PROMISING STRATEGIES: A first aid mental health course offered through the extension service at Oregon State University could help train people to recognize signs of mental illness and connect them with resources to provide support. And a bill before the state legislatures would create children’s psychiatric units in three hospitals outside of the Portland metro area.

Many of the strategies OPB has explored elsewhere in this series – like the EASA program and new investments in residential care – are being deployed statewide, including in rural areas, but there are also initiatives tailored to the needs of people living in the rural parts of the state.

Oregon State University’s Coast to Forest initiative is taking advantage of its deep reach into rural Oregon to train people in mental health first aid. It’s a short course that helps people learn how to recognize signs and symptoms of mental health distress and how to respond.

The course prepares people to have conversations that may not come naturally, but can be helpful in a crisis. For example, many people fear that if they ask someone if they are considering suicide, it can plant the idea. That’s a myth. But people who are considering suicide are often relieved to find out they can talk to someone about those scary thoughts.

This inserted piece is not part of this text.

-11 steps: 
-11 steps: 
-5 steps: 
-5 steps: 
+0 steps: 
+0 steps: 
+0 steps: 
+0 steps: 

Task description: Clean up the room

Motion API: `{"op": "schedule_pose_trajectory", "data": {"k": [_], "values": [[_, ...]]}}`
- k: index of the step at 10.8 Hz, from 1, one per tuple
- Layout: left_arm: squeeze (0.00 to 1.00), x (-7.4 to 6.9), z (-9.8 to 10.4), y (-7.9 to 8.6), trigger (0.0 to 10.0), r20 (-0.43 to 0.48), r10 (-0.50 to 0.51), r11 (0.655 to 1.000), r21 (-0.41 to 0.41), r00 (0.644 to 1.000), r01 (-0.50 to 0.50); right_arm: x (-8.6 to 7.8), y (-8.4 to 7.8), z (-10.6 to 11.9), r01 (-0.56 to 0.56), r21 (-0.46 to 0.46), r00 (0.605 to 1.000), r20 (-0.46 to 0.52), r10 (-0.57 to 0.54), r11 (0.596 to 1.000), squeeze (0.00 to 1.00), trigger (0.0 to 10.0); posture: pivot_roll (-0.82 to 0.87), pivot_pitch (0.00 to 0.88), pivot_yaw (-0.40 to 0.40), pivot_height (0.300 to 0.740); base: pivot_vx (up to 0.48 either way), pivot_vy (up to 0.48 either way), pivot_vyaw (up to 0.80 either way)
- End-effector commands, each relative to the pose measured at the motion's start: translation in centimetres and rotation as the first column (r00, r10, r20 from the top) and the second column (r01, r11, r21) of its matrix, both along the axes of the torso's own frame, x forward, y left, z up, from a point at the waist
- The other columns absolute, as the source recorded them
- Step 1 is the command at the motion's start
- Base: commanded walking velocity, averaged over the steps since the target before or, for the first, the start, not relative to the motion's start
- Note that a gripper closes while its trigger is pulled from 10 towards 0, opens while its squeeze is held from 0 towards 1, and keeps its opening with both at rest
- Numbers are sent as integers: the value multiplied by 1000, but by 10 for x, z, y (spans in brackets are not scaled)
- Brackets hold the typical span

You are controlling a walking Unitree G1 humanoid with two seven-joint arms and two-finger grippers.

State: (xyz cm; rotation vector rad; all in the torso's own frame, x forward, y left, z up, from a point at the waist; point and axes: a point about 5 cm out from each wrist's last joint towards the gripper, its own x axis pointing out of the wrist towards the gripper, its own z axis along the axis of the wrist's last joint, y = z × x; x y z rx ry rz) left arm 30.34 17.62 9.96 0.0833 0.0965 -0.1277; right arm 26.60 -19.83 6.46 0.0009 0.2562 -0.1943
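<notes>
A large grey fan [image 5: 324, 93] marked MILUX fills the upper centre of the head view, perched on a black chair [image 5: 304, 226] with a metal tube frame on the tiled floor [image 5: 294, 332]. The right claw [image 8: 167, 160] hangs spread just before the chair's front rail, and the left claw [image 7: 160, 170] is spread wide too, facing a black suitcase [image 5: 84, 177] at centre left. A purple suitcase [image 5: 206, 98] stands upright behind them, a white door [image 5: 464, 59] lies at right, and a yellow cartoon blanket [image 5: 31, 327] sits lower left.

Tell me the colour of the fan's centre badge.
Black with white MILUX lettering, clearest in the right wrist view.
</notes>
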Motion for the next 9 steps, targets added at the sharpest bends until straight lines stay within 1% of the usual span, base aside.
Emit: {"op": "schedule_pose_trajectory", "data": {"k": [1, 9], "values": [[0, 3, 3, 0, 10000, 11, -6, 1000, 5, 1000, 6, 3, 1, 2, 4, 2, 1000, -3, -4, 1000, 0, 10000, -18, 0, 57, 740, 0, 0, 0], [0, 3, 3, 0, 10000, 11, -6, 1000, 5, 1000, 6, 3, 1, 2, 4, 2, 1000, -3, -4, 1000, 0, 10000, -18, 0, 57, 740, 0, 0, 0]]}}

Mental health first aid can teach how to ask the question and how to receive the answer.

Oregon State also includes county resource guides in the training.

They’re giving the training to experts who work in rural and coastal communities across the state, including the staff of 4-H, outdoor school program leaders and extension experts working with people in forestry, agriculture and marine sciences.

The idea is that people experiencing a mental health crisis might be more likely to talk to someone they already know and trust rather than reaching out to a professional, particularly in parts of the state where professionals are few and far between.

“People who work in forestry and youth development might have connections that behavioral health professionals don’t,” said Dusti Linnell, an associate professor with Extension Family & Community Health.

Another project seeking to improve mental health care in rural Oregon would build connections between small, rural hospitals that can’t offer much specialty care for mental illnesses and larger hospitals that would share their staff and expertise.

A bill in this legislative session, HB 3126, would pilot this approach by designating three hospitals in three separate parts of the state as “Regional Child Psychiatric Centers.” Each of these hospitals would have a small psychiatric emergency unit for children, overseen by at least one child psychiatrist and a behavioral health clinician. The units would provide 24-7 care and observation for children in crisis, for up to three days at a time.

Dr. Ajit Jetmalani, who directs the division of child psychiatry at Oregon Health & Science University and is a consultant to the Oregon Health Authority, helped develop the proposal.

He says the Regional Child Psychiatric Centers would operate in much the same way the state’s regional trauma system does, triaging patients so that children with less intense needs can stay in their community, while those with more complex needs are admitted for specialty care. Jetmalani says the proposal is one of several big system changes, including the rollout of the 988 suicide and mental health crisis helpline, meant to create a more cohesive statewide response for people in crisis.

“People feel like things are completely chaotic and there’s no plan, but there really is a plan,” he said.

Hospitals would work together to decide which should serve as the regional center, and would sign agreements so that when a child in crisis shows up in their emergency department, they could get consultations over video from the team at the regional center.

Proponents of the bill say if the pilot is successful, they’d like to expand it to create seven such centers statewide. And, they say the same strategy could be applied to strengthen emergency psychiatric care for adults in rural Oregon too.